Much to the relief of her supporters and well-wishers Begum Khaleda Zia is back to her Gulshan residence from Evercare hospital, where she was treated for liver cirrhosis and a host of other illness. This was the BNP leader's second long-term stay in the hospital since she first went there last year after being infected with Covid-19. Before her release from the hospital on Tuesday her doctors told the media that her condition was stable even though it may deteriorate any time. The cited a spread of Covid-19 pandemic among the hospital staff as a key reason for taking her out of the premier hospital for her safety. Government spokesperson Information Minister Hasan Mahmud, however, found the opposition leader's release from hospital as yet another proof that BNP has been spreading lies about the 76-year-old ex-prime minister's health condition. He obviously was referring to BNP leaders' repeated assertions that their leader was on the edge of life and death. They did so to pressure the government, more specifically, Prime Minister Sheikh Hasina to take a humanitarian approach and allow her to go abroad to better treatment. Her family also said that they need to take her abroad, preferably in Germany or UK, as her further treatment is not possible in Bangladesh. They were backed by the doctors treating her.

Has BNP been doing politics on the health of Begum Zia? The government is convinced that the opposition party is exactly doing that. The government has been clear in explaining why the BNP leader, convicted of two counts of corruption, can't travel abroad. The prime minister was on record saying that she in exercise of her executive power suspended her bitter political rival's corruption sentence on humanitarian ground after the outbreak of Covid-19 pandemic when the authorities thought it was not safe to keep her in prison. The prime minister showed the gesture after an appeal from Begum Zia's family. Law bars the government from taking the same move for the second time as the law minister repeatedly said she has to return to prison to make a fresh appeal for going abroad or she can seek pardon from the president. Both the options were rejected by BNP which continued to state that legal provisions on this issue are being misinterpreted.

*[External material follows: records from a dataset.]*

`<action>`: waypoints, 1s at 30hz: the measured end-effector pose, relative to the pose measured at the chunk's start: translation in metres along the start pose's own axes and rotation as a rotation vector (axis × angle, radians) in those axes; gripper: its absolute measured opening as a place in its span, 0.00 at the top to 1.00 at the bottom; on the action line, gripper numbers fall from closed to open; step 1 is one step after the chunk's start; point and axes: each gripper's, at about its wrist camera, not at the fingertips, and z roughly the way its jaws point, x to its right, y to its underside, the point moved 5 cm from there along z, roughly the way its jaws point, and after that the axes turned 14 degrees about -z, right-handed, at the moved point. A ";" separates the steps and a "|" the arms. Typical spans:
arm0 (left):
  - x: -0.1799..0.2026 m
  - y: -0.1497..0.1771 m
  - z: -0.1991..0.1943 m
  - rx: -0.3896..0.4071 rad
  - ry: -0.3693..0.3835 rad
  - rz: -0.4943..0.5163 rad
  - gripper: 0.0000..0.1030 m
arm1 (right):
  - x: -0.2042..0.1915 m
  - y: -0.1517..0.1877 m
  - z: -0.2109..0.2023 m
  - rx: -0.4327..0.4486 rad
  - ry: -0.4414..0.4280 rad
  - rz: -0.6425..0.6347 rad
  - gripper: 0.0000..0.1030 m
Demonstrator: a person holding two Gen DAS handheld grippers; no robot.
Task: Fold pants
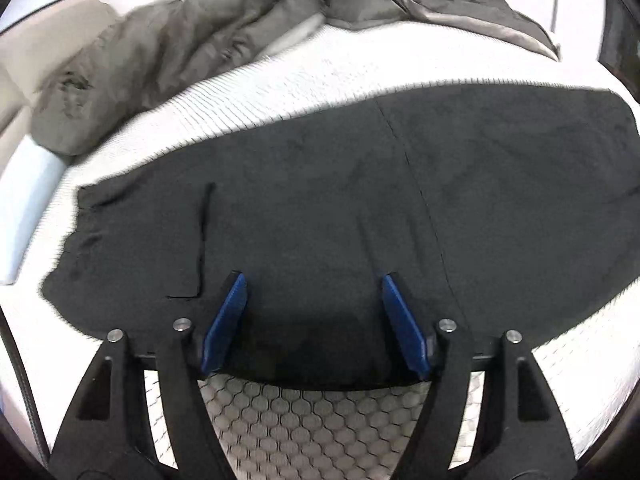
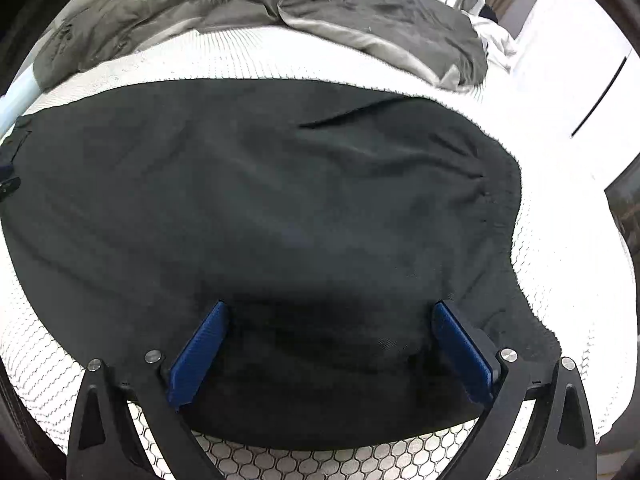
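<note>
While both hand-held tools are hovering over the near edge of the cloth, the black pants [image 1: 320,200] are lying spread flat across a white mattress [image 1: 320,76], legs doubled one over the other by the look of it, with a seam running down the middle in the left wrist view. The left gripper [image 1: 314,320] is standing with its blue pads [image 1: 224,320] spread apart, nothing caught between them and only fabric lying below. The right gripper [image 2: 330,352] is likewise gaping wide over the waistband end, where gathered elastic is showing at the right edge of the garment, and is pinching nothing.

A rumpled olive duvet [image 2: 360,16] is sitting bunched at the far side of the bed, well apart from the pants.

Judging by the layout, the next fold is likely calling for each tool to be taking a clean bite of the near hem, both layers together, before carrying it over. Doing that well is probably meaning lowering the pads squarely onto the edge, gripping at matching points, and keeping the cloth taut between the two so no crease is forming.
</note>
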 end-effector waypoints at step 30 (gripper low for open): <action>0.168 -0.007 -0.021 -0.031 0.434 0.081 0.22 | -0.029 -0.023 -0.037 0.177 -0.049 0.115 0.01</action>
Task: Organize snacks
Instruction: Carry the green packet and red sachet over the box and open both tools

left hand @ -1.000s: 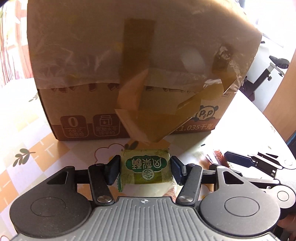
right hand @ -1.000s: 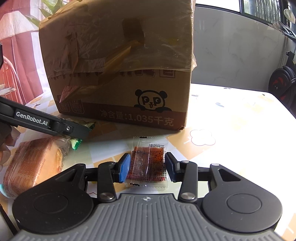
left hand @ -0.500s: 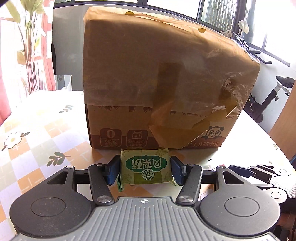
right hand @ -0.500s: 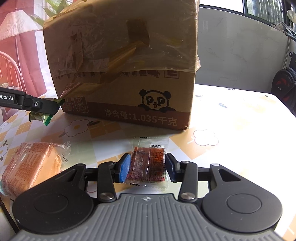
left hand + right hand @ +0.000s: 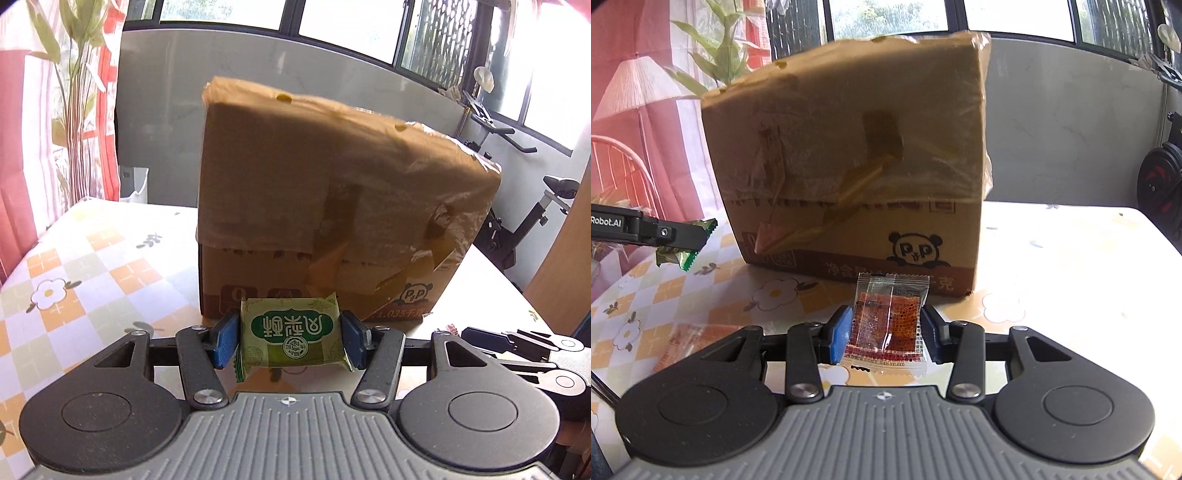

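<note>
A green snack packet [image 5: 291, 334] with white lettering sits clamped between the blue pads of my left gripper [image 5: 290, 338], lifted off the table. My right gripper [image 5: 884, 330] is shut on a clear packet with a red-brown snack [image 5: 888, 325] inside. Ahead of both stands a tall cardboard box [image 5: 332, 214] with a panda logo and loose tape; its top flap [image 5: 846, 122] hangs over the front. In the right wrist view the left gripper [image 5: 683, 236] shows at the left with the green packet [image 5: 679, 254] in it. The box's inside is hidden.
An orange wrapped snack [image 5: 690, 341] lies on the flowered tablecloth [image 5: 1052, 266] at the lower left, partly behind my right gripper. Exercise equipment [image 5: 532, 221] stands past the table's right edge. A curtain and plant [image 5: 74, 74] are at the left. The right gripper's tip [image 5: 491, 338] shows at the left wrist view's right.
Both grippers have risen and backed away from the box, so more of its top now shows. The left one rose more. Both packets stay held.
</note>
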The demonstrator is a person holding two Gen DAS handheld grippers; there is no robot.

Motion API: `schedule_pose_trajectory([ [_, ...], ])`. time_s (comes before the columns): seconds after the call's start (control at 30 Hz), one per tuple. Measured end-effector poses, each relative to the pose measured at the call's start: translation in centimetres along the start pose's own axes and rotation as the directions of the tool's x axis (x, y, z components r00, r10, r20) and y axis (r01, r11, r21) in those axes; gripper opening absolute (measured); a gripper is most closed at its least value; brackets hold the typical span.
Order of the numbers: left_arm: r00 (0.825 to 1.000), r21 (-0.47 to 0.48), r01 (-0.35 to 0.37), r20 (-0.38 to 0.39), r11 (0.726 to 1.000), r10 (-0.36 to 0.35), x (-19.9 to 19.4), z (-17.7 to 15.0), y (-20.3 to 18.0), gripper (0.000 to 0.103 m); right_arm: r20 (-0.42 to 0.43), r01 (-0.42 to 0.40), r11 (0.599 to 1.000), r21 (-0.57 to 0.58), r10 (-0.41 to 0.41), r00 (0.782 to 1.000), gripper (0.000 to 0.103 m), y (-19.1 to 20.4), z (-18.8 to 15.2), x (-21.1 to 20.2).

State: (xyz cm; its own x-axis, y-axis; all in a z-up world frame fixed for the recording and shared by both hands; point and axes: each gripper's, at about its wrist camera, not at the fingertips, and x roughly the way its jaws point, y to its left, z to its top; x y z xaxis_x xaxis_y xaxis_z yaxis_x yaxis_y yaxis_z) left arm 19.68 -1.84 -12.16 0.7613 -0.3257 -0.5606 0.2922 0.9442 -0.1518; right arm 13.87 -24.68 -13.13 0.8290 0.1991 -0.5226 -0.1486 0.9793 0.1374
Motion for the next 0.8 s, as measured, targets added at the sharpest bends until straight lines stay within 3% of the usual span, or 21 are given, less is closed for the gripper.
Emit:
schedule_pose_trajectory([
  [0.17,0.997,-0.005,-0.002,0.073,1.0,0.002,-2.1,2.4,0.4,0.06,0.12,-0.047,0.998,-0.05,0.052,0.991,0.043,1.9,3.1,-2.4],
  [0.43,0.982,0.024,0.027,0.188,0.999,-0.031,-4.0,7.3,-0.3,0.06,0.3,-0.062,0.992,-0.111,0.093,0.949,0.043,2.9,9.3,-5.0],
  [0.67,0.97,0.041,0.04,0.238,0.998,-0.049,-1.5,13.1,-1.8,0.061,0.288,0.008,0.986,-0.165,0.041,0.957,0.043,2.2,16.3,-1.4],
  [0.8,0.978,0.067,0.024,0.205,0.997,-0.038,1.3,15.2,-2.8,0.061,0.235,0.077,0.984,-0.161,-0.037,0.971,0.043,0.6,18.8,1.9],
])
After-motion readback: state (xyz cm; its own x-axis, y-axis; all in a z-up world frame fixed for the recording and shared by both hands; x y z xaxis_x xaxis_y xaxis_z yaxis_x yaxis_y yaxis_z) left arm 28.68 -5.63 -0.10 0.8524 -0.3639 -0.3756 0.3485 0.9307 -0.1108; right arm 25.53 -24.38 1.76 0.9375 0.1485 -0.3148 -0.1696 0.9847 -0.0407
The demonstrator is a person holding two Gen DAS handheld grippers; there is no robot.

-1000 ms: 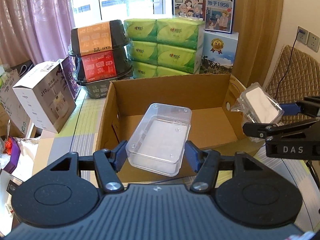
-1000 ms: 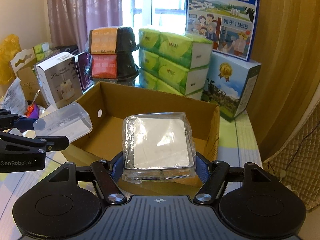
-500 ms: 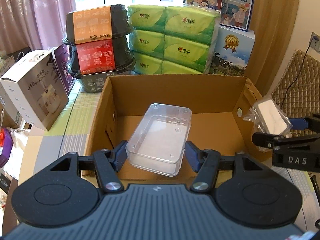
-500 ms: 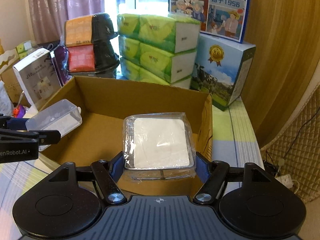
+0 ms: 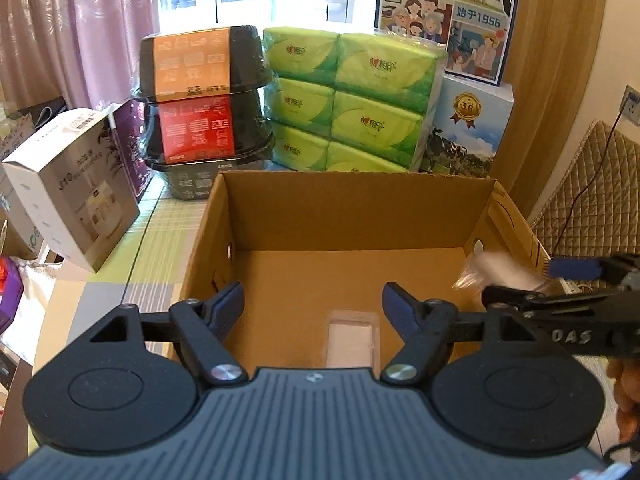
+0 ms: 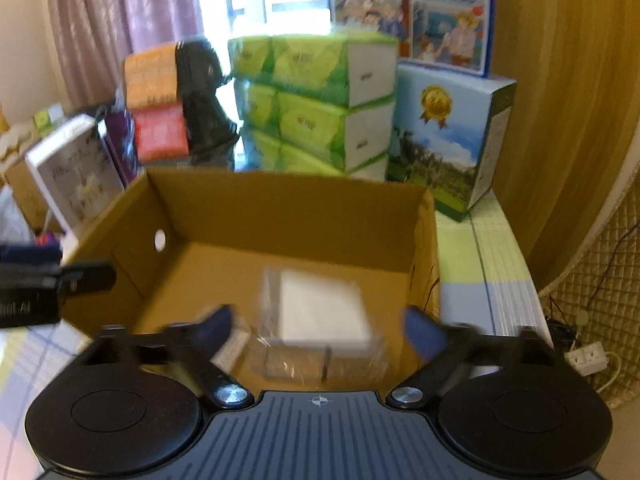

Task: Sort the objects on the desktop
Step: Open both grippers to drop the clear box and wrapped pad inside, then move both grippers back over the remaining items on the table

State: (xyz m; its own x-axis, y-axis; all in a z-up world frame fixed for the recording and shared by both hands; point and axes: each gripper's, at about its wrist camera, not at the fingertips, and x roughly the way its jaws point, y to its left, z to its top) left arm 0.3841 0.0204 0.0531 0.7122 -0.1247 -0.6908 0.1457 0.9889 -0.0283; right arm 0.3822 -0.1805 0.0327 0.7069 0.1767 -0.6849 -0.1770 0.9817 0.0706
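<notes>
A: Where are the items found?

B: The clear tub (image 5: 353,338) is seen on the box (image 5: 356,216) floor, just below the wide-open left hand-held gripper (image 5: 313,305), long axis running away.

A: And the right hand-held gripper (image 6: 318,330)?

B: Spread wide; the wrapped pack (image 6: 320,312) beneath it is blurred, so contact cannot be judged.
</notes>
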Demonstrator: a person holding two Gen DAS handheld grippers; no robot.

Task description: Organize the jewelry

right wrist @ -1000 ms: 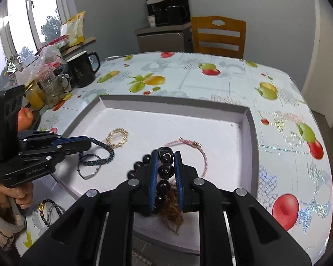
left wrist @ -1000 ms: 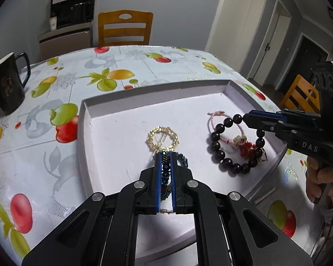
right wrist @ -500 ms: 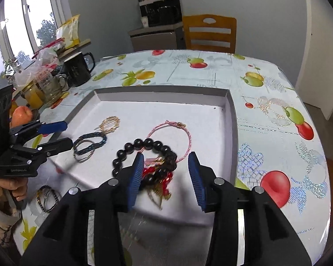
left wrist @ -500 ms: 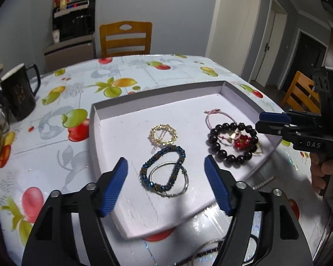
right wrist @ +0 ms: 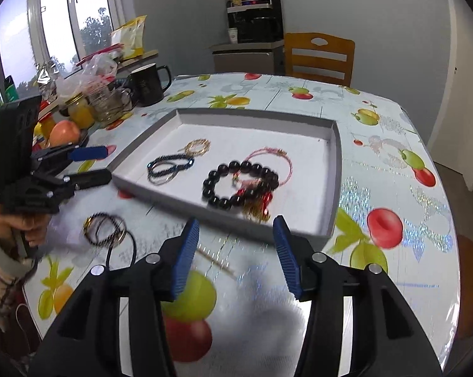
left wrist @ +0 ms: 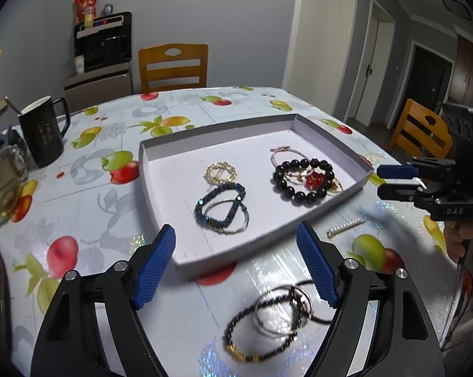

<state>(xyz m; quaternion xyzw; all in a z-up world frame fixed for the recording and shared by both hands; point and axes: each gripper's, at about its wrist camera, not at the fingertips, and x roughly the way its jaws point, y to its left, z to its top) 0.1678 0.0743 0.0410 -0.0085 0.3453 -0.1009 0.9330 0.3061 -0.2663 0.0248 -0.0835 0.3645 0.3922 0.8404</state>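
I've backed both grippers off the tray (left wrist: 331,202), left gripper (left wrist: 236,267) just spread, blue bracelet (left wrist: 220,202) released inside, right gripper (right wrist: 235,251) just spread, black beads (right wrist: 236,185) dropped inside

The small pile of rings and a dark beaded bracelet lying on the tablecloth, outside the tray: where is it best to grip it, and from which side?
Probably from above, at the overlap in the pile of rings and dark bracelet, where one pinch may catch several loops. Everything lies flat, and the left gripper, jaws open, is nearest.
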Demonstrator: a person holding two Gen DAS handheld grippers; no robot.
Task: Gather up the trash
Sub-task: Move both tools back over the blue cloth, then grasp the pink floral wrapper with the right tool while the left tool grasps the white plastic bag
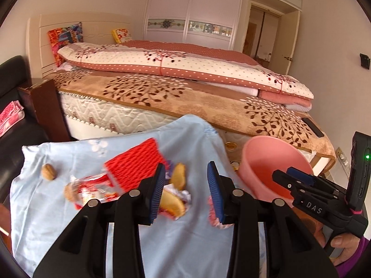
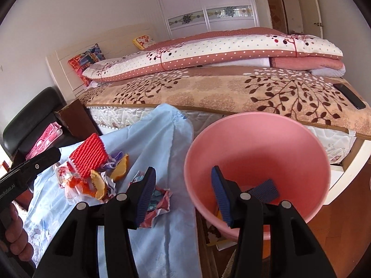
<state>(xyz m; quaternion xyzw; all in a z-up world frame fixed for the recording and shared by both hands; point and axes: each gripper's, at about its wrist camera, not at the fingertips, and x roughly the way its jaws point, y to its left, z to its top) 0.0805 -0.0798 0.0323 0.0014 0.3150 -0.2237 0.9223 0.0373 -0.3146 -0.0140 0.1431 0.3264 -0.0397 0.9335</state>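
Left tool held spread wide and empty above a pale blue cloth-draped tabletop, blue ribbed pads either side of the litter. Directly ahead: curled yellow-orange peel pieces, a crumpled silvery-red foil wrapper, a red ribbed foam fruit sleeve and a torn red-and-white plastic packet, all bunched together. Set apart toward the cloth's left edge, a brown walnut. Just beside the right pad, a crumpled pink-and-white paper scrap. Right tool likewise spread and empty, one pad over the cloth, the other inside the rim of a round pink plastic basin standing just off the cloth's right edge. In that basin, a small dark ribbed piece. Behind everything, a bed with a brown leaf-patterned blanket.
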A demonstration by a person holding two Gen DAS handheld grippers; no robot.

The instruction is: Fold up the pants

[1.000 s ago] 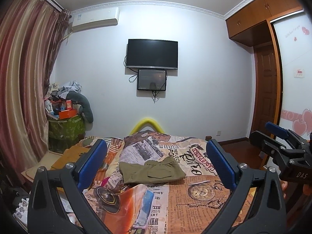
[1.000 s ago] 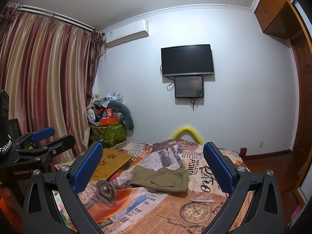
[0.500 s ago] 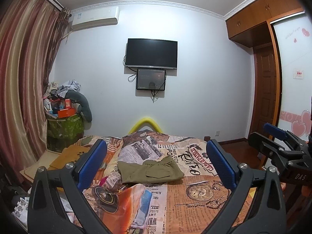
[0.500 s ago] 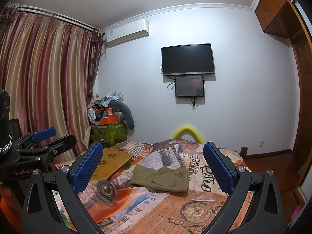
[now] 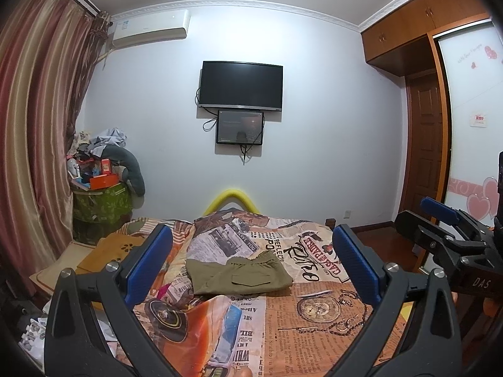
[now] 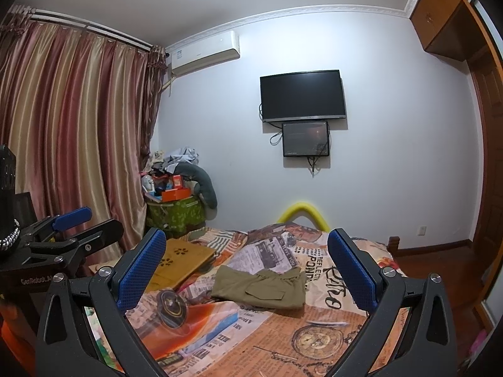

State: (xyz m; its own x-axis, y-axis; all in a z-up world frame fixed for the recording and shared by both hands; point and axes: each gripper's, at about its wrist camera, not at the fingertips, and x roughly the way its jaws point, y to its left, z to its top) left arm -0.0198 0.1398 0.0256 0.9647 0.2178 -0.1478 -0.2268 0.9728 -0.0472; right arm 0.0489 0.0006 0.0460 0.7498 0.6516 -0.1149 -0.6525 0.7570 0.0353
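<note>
1. Since the pants (image 5: pixel 240 271) lie as a compact folded rectangle mid-bed (image 5: pixel 314 330), the task looks done.
2. Left gripper (image 5: pixel 251 264) and right gripper (image 6: pixel 246 267) — fingers spread, empty, held well back.

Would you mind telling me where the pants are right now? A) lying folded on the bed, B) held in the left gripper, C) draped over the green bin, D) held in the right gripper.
A: the pants lie folded on the bed, ahead of the open left gripper and open right gripper.

Both wrist views face TV wall (image 5: pixel 330 125) across bed (image 6: pixel 283 330), level, sharing pants (image 5: pixel 239 271).
</note>
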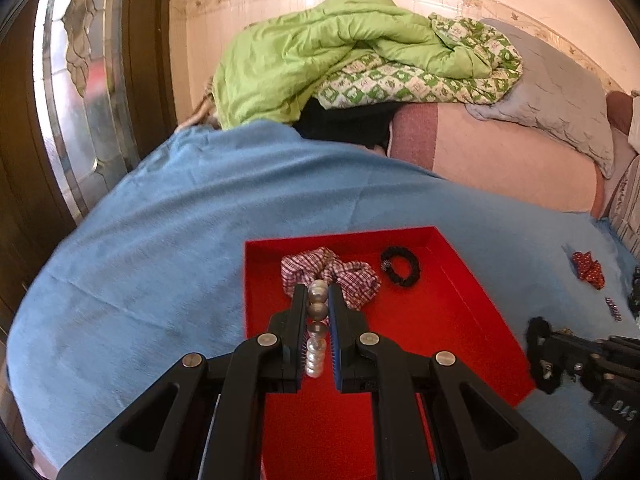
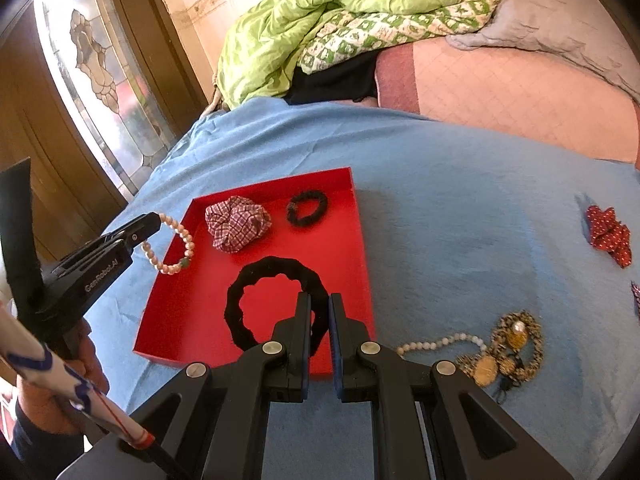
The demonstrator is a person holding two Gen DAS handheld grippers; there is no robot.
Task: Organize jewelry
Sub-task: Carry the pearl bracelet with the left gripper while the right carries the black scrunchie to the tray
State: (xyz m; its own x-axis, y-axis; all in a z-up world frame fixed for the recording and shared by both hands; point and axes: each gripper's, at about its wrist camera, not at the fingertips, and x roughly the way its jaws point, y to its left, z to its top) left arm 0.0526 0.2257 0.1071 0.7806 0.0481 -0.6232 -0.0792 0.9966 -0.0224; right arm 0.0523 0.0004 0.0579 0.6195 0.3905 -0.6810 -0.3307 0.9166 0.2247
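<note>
The pearl bracelet (image 2: 170,242) hung from the left hand-held gripper (image 2: 154,220), just over the near left edge of the red tray (image 2: 352,216). The jaws were almost shut and pinched the bracelet by a few beads at one side, so the rest of the loop dangled free. It looked light and floppy, a string of hard, smooth, round beads that could roll or slip out of a weak pinch, so a hold across the string between two beads seemed safest. The right hand-held gripper (image 2: 320,300) was almost shut too, and it held a big black hair tie (image 2: 240,304) by its edge, low over the near part of the tray. That one looked soft and fuzzy, easy to squeeze and hard to break. Inside the tray there lay a checked scrunchie (image 2: 238,228) near the far left corner and a small black hair tie (image 2: 307,208) beside it, not touching it. The tray sat on a blue blanket (image 2: 440,220) on the bed. To the right of the tray, out on the blanket, waited a white bead string (image 2: 440,342) tangled with gold pieces (image 2: 516,340), and farther off a red dotted scrunchie (image 2: 610,236). A green quilt (image 2: 320,12) was piled at the far end of the bed.
</note>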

As Begum Zia was lying in hospital, where she was mostly kept either in ICU or CCU, BNP tried to hype a street movement for her total release so she can go abroad for treatment. In some places BNP workers clashed with police even though the demonstrations were by and large non-violent. It is now clear that the party did not succeed in getting its demand fulfilled or accepted by the government, which remained as rigid as a rock on this issue. Rather it believed that the opposition party was using Begum Zia's illness as a ploy to get her out of the country in the name of better treatment. If that was the strategy of BNP as the government says the party needs to have a critical assessment of it. BNP has the right to take to the streets on the issue of the supreme leader's illness. But the failure to sustain the momentum reflects the weakness of the party, which has long been suffering from a leadership vacuum. With Begum Zia incapacitated (due to illness) and rendered silent (because of corruption sentence) the party has her son Tariq Rahman, also convicted of corruption and other charges, as the acting head of the embattled organization. It is difficult for us to know if Begum Zia still talks politics with the leaders who come in contact with her either directly or through the doctors. But there is no confusion about Tariq's role in guiding the party from London, where he and his family have been given political asylum. BNP has long been inflicted with this problem of leadership from two different centers of control. It first emerged when Begum Zia was the prime minister during 2001-2006 when her administration's ability to deliver suffered a huge setback because of Hawa Bhavan, an alternative seat of power even superseding the prime minister's office.

It has been more than 15 years since BNP is out of power. As an opposition party during this period the party and its leadership has been trying to regain the foothold in power politics. In spite of the hardline approach of the government in its dealing with BNP the party still has a fair amount of popular support that has been evident in the ongoing UP elections. Officially, the party did not field any candidate, but BNP grassroots did take part in the polls as independent candidates doing fairly well compared to the ruling Awami League, which too suffered setbacks in the local government polls. Imagine what could have happened if BNP had officially taken part in the elections.

Another challenge BNP now faces is streamlining its strategy on the not-that-far-away national election. It is due in 2023 and the Awami League has already started rolling out its preparations. Confident of its return to office in also in the next election the government outwitted BNP in the latest move to enact the Election Commission law as per the provision of the constitution. Though late by 50 years the passage of the law, despite some controversies triggered by it and opposition from BNP, has generally been welcomed as a timely step. Whether the law will help creation of a truly independent and bold EC is still matter of debate. While Awami League has already started drumming up its success in making the law, BNP is going back to its old stand: restoration of the long-annulled constitution provision of holding the general election under a neutral and nonpartisan caretaker administration. Prime Minister Sheikh Hasina's government will never accept this demand of BNP just because the opposition wants it. What BNP needs is either to mobilize the public both on streets and outside on this issue or be courageous enough to accept whatever comes on its way and participate in the vote. Lobbying in the US or European Union will not help the party's cause at all.